SUPPLIED DATA -
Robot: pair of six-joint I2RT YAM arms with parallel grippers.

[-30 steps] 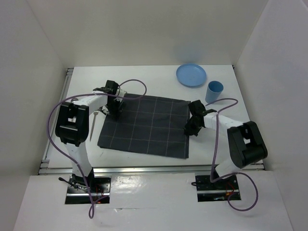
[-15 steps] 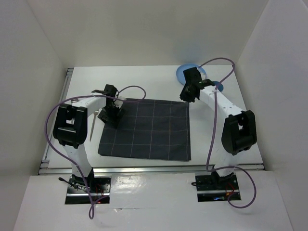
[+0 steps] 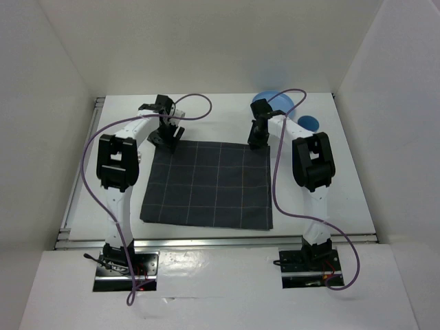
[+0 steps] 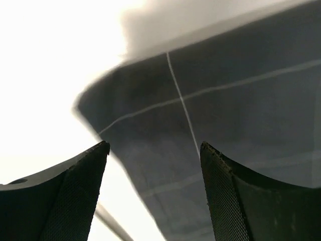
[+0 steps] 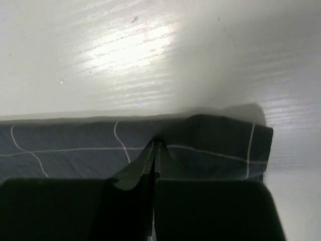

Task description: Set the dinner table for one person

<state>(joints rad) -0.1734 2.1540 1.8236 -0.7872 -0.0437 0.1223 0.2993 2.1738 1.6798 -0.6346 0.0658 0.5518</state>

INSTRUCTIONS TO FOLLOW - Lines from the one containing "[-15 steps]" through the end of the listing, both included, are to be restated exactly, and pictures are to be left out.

WRITTEN RESPONSE -
[-15 steps] 
[+0 steps] 
[+0 steps] 
[+0 steps] 

Task description: Set the dinner table for one person

<state>(joints rad) -0.1734 2.1540 1.8236 -0.7872 -0.0437 0.1223 0.2993 2.1738 1.6798 -0.6346 0.0658 0.5518</state>

This output is finished.